After my experience I would say hedgelaying is for everybody, whatever age or gender, we are all capable. There is something magical about the look of a laid hedge and even more magical when you have done it yourself. You do get an intimate knowledge of the hedge and how it works, the words woodland corridor come to life and have meaning. If we go slowly enough the ways come back to us as if it was embedded somewhere in our brains ready to be used once more, whether you are male or female!
While marketing the hedgelaying and coppicing courses, Rural Skills Trust aimed to encourage women in particular to learn hedgelaying, knowing that the men would arrive anyway. We borrowed an image from a great poster taken from the WWII campaign used to recruit for the land army. There was the land army girl holding her farm tool asking for help. We changed it to a hedge tool and rephrased it as ‘We Need More Hedgelayers!’
On Monday morning there were four of us, 3 men and one woman. After the preliminary talk and tour of the hedge line and the important risk assessment we all got stuck in clearing out the hedge. Clearing out a neglected hedge is hard and you have to be right in the bottom of the hedge cutting out bramble and dog rose. By lunchtime the next day I had cleared a good stretch of hedge. Bob the instructor suggested I start laying, so I did. I gathered a range of tools. I started cutting away. It was very satisfying to pleach the hawthorn; the wood is hard and if you don’t get the angle right it bounces off. But when you have sharp tools and persevere the tree breaks off down the length of its base. This is when you really have to drive your billhook down into that gap. A thin strip levers off and bends over, I then had to get in close and steer the tree down the hedge line. Wow it didn’t snap, time to stand back and admire it while I find the pruning saw to cut off and tidy the pleach. I found the small to medium hawthorn to be ok and controllable.

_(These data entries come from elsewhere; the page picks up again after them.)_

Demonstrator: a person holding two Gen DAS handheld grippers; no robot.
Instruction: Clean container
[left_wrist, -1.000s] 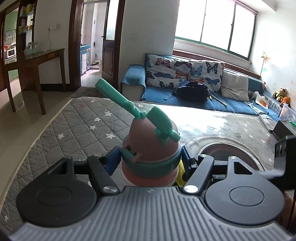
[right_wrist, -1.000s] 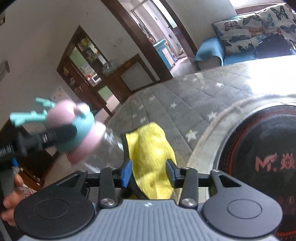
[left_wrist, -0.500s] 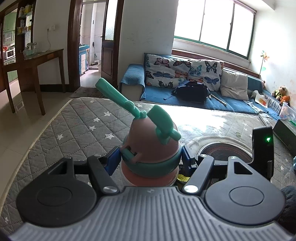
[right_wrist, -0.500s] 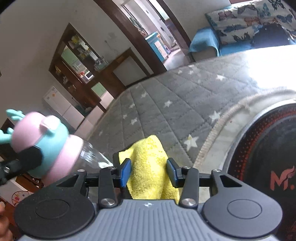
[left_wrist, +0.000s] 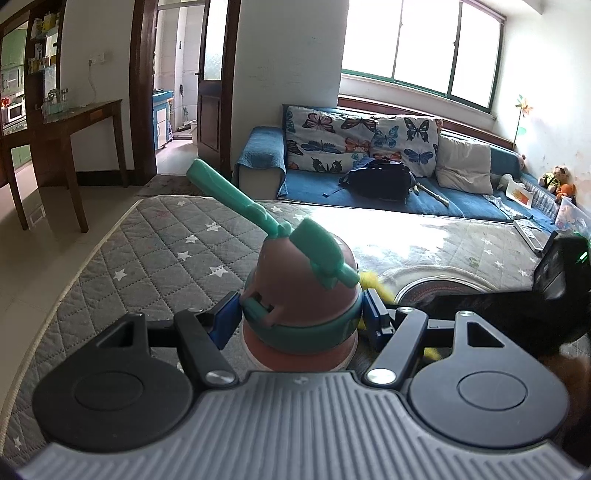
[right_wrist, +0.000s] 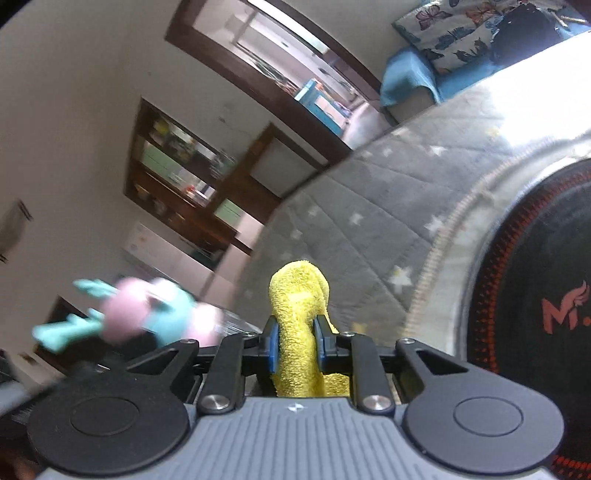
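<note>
Between right tongs (right_wrist: 295, 345), cloth (right_wrist: 297, 314) now pinched

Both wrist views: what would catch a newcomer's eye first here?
In the left wrist view, the pink bottle lid with its teal handle fills the centre, clamped in the left gripper. In the right wrist view, a bright yellow cloth stands bunched in the right gripper, its fingers pressed on it. Under both lies a grey star-quilted cover.
</note>
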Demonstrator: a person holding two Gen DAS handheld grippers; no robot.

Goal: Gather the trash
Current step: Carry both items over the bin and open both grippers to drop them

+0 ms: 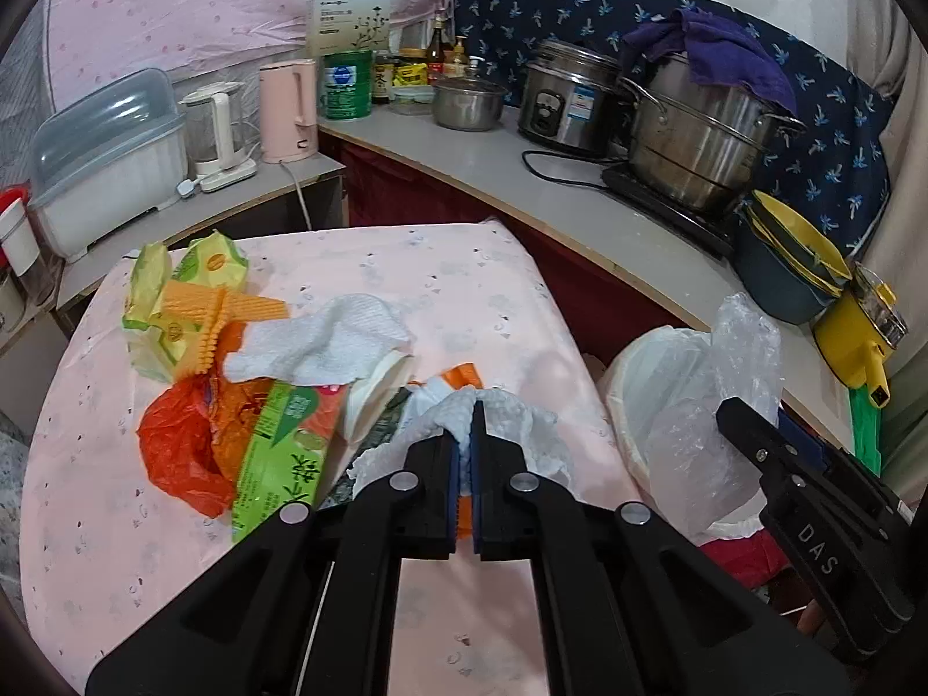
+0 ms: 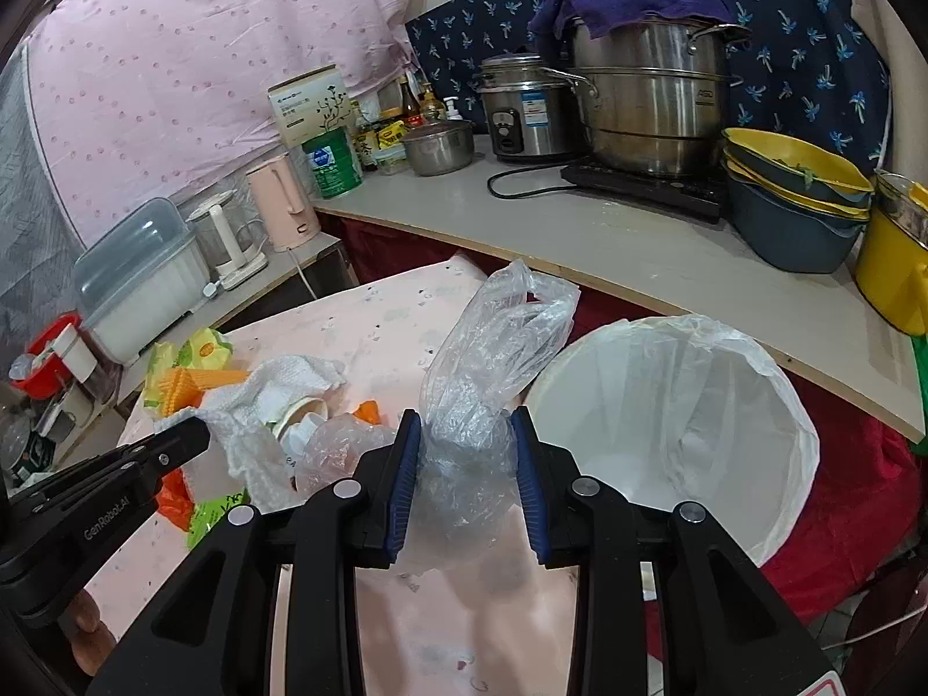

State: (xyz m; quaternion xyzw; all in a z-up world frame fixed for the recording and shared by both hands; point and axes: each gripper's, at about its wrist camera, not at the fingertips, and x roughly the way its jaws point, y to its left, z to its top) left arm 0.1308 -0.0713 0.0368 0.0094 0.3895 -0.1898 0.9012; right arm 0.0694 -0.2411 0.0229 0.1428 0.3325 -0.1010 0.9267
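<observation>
My left gripper (image 1: 466, 414) is shut on a crumpled white paper towel (image 1: 510, 423) just above the pink-clothed table (image 1: 475, 278). My right gripper (image 2: 466, 426) is shut on a clear plastic bag (image 2: 493, 348), held at the table's right edge beside the white-lined trash bin (image 2: 684, 417). Left on the table lie another white paper towel (image 1: 325, 342), a paper cup (image 1: 377, 400), an orange plastic bag (image 1: 180, 446), a green tea carton (image 1: 284, 452), yellow-green wrappers (image 1: 151, 290) and an orange ridged piece (image 1: 214, 313). The right gripper also shows in the left wrist view (image 1: 754, 423).
A grey counter (image 1: 522, 174) curves behind the table with steel pots (image 1: 702, 133), a rice cooker (image 1: 568, 98), a pink kettle (image 1: 290, 110) and stacked yellow and blue bowls (image 1: 789, 267). The bin stands on the floor right of the table.
</observation>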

Finally I tackled some larger stems and found even the largest billhook called the ‘Yorkshire billhook’ unable to cut deep enough. Bob suggested I used an axe and I had to work really hard to get it to peel over, then the next danger was controlling the tree because it was heavy. After I was told that I should have taken more side branches off to lighten the stem. These tips are gold when learning such skills. I didn’t lose it completely but had ripped over half of the pleach off. It still had enough to live on for a while. I got tired slowed down had a chat with the other students. I walked around the field foraged some tasty apples in the hedge and looked from a distance at my work. I felt very pleased.
Nearing the end of the course after surveying everybody’s’ work we all had completed a good bit of hedge. The youngest who had a strong set of shoulders completed the most and planned to find hedgelaying work. The oldest was slower but precise in his work and had an interest in laying hedges for the conservation value. My progress was somewhere in between, I was tired but had no injuries just a few minor prods with the hawthorn.